Raul Castro, 77, elected as president in February after his brother Fidel fell ill, has offered twice over the last two and a half years to hold talks with Washington.

Obama has said he will reverse the Bush administration's policies that restricted Cuban Americans visiting Cuba and sending cash to their families there. He is willing to talk to Castro but would keep the 46-year-old trade embargo as leverage to influence democratic changes in the one-party state.

"While both Raul Castro and Barack Obama have repeatedly expressed a desire to initiate a dialogue between the U.S. and Cuba, they clearly aren't interested in discussing the same issues," said Dan Erikson, an analyst at the Inter-American Dialogue policy group in Washington.

A spokeswoman for the Obama transition team declined to comment. The president-elect said during his campaign said he would seek "direct diplomacy" without preconditions with "friend and foe" alike.

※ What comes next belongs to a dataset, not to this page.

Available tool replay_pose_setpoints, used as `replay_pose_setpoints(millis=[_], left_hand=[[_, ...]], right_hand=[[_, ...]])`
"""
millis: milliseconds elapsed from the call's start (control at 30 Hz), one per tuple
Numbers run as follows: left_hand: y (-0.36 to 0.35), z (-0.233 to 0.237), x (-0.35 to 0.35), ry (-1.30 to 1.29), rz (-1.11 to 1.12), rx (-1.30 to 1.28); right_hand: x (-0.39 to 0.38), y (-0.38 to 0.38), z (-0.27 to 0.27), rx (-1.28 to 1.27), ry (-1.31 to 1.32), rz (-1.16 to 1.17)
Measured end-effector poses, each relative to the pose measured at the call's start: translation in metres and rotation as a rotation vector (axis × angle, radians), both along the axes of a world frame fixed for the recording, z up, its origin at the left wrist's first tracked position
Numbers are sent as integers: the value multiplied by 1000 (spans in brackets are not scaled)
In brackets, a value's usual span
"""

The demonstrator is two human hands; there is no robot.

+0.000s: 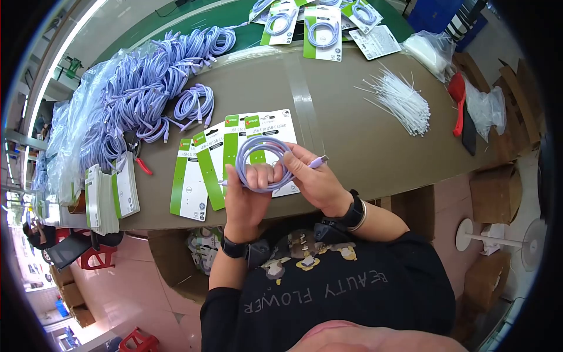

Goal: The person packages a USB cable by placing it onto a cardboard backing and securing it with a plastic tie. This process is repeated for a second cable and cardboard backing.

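A coiled lilac USB-C cable [243,154] is held in both hands above a row of backing cards. My left hand [249,202] has its fingers inside the loop, with the thumb on the coil's left side. My right hand [316,179] pinches the coil's right side between thumb and fingers, and a cable plug [318,162] sticks out past it. Under and beside the coil, several green-and-white cards [190,182] overlap on the brown table [340,117]. The coil and hands partly cover them.
At left lies a big heap of lilac cables [141,82], with one separate coil [194,104], red-handled pliers [141,158] and card stacks [102,199]. White cable ties [402,102] and a red-handled tool [458,100] lie at right. Carded cables [322,35] sit at the back.
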State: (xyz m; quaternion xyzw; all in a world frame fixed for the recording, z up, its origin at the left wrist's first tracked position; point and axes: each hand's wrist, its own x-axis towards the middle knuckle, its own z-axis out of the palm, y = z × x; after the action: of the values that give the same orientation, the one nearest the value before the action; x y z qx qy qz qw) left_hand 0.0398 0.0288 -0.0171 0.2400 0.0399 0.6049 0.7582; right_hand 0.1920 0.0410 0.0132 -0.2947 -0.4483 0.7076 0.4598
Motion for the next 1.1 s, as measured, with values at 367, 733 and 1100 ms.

Asked by Penn about priorities for any talks, Castro replied: "Normalize trade." He suggested in the seven-hour conversation that U.S. oil companies could be invited to explore for petroleum reserves in offshore projects should the trade embargo be lifted.

Raul Castro has rarely given interviews during Cuba's revolution and the sit-down with Penn over dinner was one of his first since he took over governing the island in 2006 after his brother became sick. He became president in February.

"Good relations would be mutually advantageous," Castro said. "Perhaps we cannot solve all of our problems, but we can solve a good many of them."